The consensus price target fell 7.2% to CN¥23.79, with the weaker earnings outlook clearly leading analyst valuation estimates.

Taking a look at the bigger picture now, one of the ways we can understand these forecasts is to see how they compare to both past performance and industry growth estimates. The analysts are definitely expecting Shenzhen Kangtai Biological Products' growth to accelerate, with the forecast 22% annualised growth to the end of 2024 ranking favourably alongside historical growth of 13% per annum over the past five years. Compare this with other companies in the same industry, which are forecast to grow their revenue 25% annually. Factoring in the forecast acceleration in revenue, it's pretty clear that Shenzhen Kangtai Biological Products is expected to grow at about the same rate as the wider industry.

The Bottom Line

The biggest issue in the new estimates is that analysts have reduced their earnings per share estimates, suggesting business headwinds lay ahead for Shenzhen Kangtai Biological Products. Lamentably, they also downgraded their sales forecasts, but the business is still expected to grow at roughly the same rate as the market itself. Given the scope of the downgrades, it would not be a surprise to see the market become more wary of the business.

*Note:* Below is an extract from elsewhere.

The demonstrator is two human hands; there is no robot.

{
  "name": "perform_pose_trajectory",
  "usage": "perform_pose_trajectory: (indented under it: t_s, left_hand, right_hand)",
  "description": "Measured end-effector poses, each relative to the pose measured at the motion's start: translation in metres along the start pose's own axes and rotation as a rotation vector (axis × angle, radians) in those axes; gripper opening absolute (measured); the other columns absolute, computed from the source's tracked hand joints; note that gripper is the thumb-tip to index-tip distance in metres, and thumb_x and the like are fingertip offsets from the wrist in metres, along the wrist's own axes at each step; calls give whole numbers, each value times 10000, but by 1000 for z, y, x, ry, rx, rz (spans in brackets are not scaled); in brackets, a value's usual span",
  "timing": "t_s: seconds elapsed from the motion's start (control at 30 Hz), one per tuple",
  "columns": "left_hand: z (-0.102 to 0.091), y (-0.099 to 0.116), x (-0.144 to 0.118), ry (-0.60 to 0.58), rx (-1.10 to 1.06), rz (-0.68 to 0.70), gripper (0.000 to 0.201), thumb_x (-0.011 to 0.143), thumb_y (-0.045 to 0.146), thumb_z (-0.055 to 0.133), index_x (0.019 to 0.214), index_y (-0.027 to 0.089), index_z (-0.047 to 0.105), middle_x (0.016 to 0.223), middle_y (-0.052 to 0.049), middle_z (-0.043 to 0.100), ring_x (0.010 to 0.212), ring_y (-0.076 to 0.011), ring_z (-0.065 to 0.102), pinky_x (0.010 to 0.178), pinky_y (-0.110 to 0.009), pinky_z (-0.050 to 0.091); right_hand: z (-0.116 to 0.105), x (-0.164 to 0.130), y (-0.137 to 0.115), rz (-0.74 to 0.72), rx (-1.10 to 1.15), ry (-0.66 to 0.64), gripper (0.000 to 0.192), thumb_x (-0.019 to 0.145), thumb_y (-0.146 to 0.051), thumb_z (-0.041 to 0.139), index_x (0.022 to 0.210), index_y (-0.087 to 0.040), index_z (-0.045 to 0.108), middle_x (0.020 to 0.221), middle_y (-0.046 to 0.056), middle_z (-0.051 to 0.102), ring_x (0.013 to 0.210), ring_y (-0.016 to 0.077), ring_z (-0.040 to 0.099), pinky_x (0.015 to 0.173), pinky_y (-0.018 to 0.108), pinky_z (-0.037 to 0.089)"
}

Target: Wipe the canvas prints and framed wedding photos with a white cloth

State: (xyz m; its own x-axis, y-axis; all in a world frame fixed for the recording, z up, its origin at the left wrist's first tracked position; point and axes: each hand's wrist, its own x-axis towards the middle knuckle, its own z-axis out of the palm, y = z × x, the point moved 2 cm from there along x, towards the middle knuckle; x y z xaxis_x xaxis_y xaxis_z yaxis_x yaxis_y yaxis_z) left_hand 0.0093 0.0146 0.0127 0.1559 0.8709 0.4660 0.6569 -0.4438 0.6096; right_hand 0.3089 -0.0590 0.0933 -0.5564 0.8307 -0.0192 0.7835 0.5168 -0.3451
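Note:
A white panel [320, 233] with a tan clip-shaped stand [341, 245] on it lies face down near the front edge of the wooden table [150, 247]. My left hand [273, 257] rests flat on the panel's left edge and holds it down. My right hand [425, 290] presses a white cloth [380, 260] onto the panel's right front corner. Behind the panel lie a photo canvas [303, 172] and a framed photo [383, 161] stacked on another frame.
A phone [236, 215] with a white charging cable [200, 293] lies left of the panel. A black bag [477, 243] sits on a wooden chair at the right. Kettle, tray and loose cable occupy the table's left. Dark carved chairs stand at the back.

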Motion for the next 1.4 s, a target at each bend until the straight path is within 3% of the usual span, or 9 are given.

With that said, the long-term trajectory of the company's earnings is a lot more important than next year. We have estimates - from multiple Shenzhen Kangtai Biological Products analysts - going out to 2026, and you can see them free on our platform here.

Another way to search for interesting companies that could be reaching an inflection point is to track whether management are buying or selling, with our free list of growing companies backed by insiders.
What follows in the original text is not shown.